→ **Your assignment**
Please transcribe the data below in full, word for word, without the images.
*** Opening of Material provided ***
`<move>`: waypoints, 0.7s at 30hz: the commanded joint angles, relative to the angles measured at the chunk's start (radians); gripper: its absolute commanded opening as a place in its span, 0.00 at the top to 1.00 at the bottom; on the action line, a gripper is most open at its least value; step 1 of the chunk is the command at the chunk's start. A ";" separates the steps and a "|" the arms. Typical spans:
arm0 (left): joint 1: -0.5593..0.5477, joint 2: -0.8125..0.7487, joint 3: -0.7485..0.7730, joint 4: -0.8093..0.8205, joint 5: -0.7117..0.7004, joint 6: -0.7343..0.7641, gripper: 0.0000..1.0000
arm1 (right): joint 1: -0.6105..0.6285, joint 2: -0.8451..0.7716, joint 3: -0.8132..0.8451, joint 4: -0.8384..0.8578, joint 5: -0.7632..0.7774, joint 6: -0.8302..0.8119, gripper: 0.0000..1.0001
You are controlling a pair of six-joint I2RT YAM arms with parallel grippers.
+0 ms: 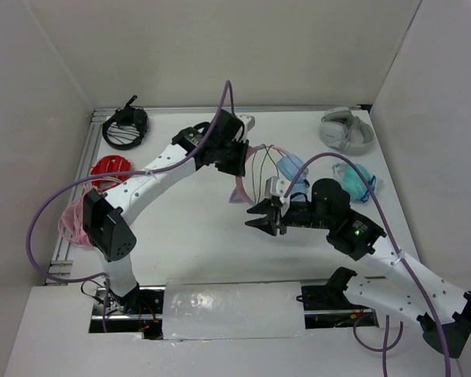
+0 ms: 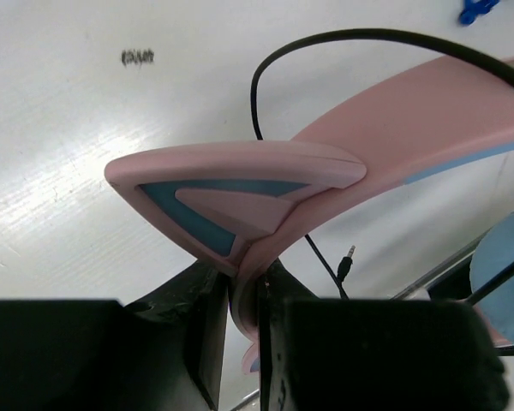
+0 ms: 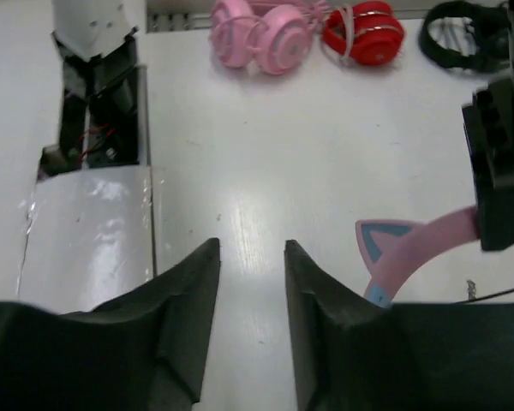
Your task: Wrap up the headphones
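The headphones have a pink cat-eared headband (image 2: pixel 394 137) and light blue ear cups (image 1: pixel 293 169). My left gripper (image 2: pixel 242 321) is shut on the headband and holds it above the table near the middle back (image 1: pixel 234 161). The thin black cable (image 2: pixel 325 38) loops around the band, and its plug (image 2: pixel 346 261) hangs free. My right gripper (image 3: pixel 251 248) is open and empty, just right of the headband (image 1: pixel 265 217). A pink cat ear (image 3: pixel 379 244) shows in the right wrist view.
Black headphones (image 1: pixel 125 127) lie at the back left, red ones (image 1: pixel 110 169) and all-pink ones (image 1: pixel 77 224) along the left edge. White headphones (image 1: pixel 347 129) and turquoise ones (image 1: pixel 355 179) lie at the back right. A foil-covered panel (image 1: pixel 231 309) sits at the near edge.
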 commanded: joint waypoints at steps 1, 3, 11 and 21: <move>0.003 -0.087 0.096 0.039 0.010 0.015 1.00 | 0.036 -0.079 -0.048 0.179 0.237 0.143 0.54; 0.006 -0.084 0.130 0.030 -0.022 0.012 1.00 | 0.061 -0.112 -0.059 0.188 0.317 0.206 0.44; 0.035 -0.070 0.245 -0.005 -0.022 -0.014 1.00 | 0.128 -0.185 -0.146 0.112 0.561 0.410 0.18; 0.041 -0.116 0.271 0.002 -0.076 -0.042 1.00 | 0.168 -0.388 -0.424 0.184 0.921 0.879 0.12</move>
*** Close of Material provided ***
→ **Expected answer**
`<move>`: waypoints, 0.7s at 30hz: the commanded joint angles, relative to the angles measured at the chunk's start (radians); gripper: its absolute commanded opening as a place in its span, 0.00 at the top to 1.00 at the bottom; on the action line, a gripper is most open at its least value; step 1 of the chunk is the command at the chunk's start. A ";" separates the steps and a "|" the arms. Typical spans:
arm0 (left): joint 1: -0.5593..0.5477, joint 2: -0.8125..0.7487, joint 3: -0.7485..0.7730, joint 4: -0.8093..0.8205, joint 5: -0.7117..0.7004, joint 6: -0.7343..0.7641, gripper: 0.0000..1.0000
arm1 (right): joint 1: -0.6105..0.6285, joint 2: -0.8451..0.7716, joint 3: -0.8132..0.8451, joint 4: -0.8384..0.8578, joint 5: -0.7632..0.7774, joint 6: -0.8302..0.8119, gripper: 0.0000..1.0001
You are controlling a pair of six-joint I2RT YAM arms with parallel grippers.
+0 ms: 
+0 ms: 
+0 ms: 
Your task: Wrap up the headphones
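The headphones have a pink cat-eared headband (image 2: pixel 394 137) and light blue ear cups (image 1: pixel 293 169). My left gripper (image 2: pixel 242 321) is shut on the headband and holds it above the table near the middle back (image 1: pixel 234 161). The thin black cable (image 2: pixel 325 38) loops around the band, and its plug (image 2: pixel 346 261) hangs free. My right gripper (image 3: pixel 251 248) is open and empty, just right of the headband (image 1: pixel 265 217). A pink cat ear (image 3: pixel 379 244) shows in the right wrist view.
Black headphones (image 1: pixel 125 127) lie at the back left, red ones (image 1: pixel 110 169) and all-pink ones (image 1: pixel 77 224) along the left edge. White headphones (image 1: pixel 347 129) and turquoise ones (image 1: pixel 355 179) lie at the back right. A foil-covered panel (image 1: pixel 231 309) sits at the near edge.
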 commanded: joint waypoints at steps 1, 3, 11 and 21: <move>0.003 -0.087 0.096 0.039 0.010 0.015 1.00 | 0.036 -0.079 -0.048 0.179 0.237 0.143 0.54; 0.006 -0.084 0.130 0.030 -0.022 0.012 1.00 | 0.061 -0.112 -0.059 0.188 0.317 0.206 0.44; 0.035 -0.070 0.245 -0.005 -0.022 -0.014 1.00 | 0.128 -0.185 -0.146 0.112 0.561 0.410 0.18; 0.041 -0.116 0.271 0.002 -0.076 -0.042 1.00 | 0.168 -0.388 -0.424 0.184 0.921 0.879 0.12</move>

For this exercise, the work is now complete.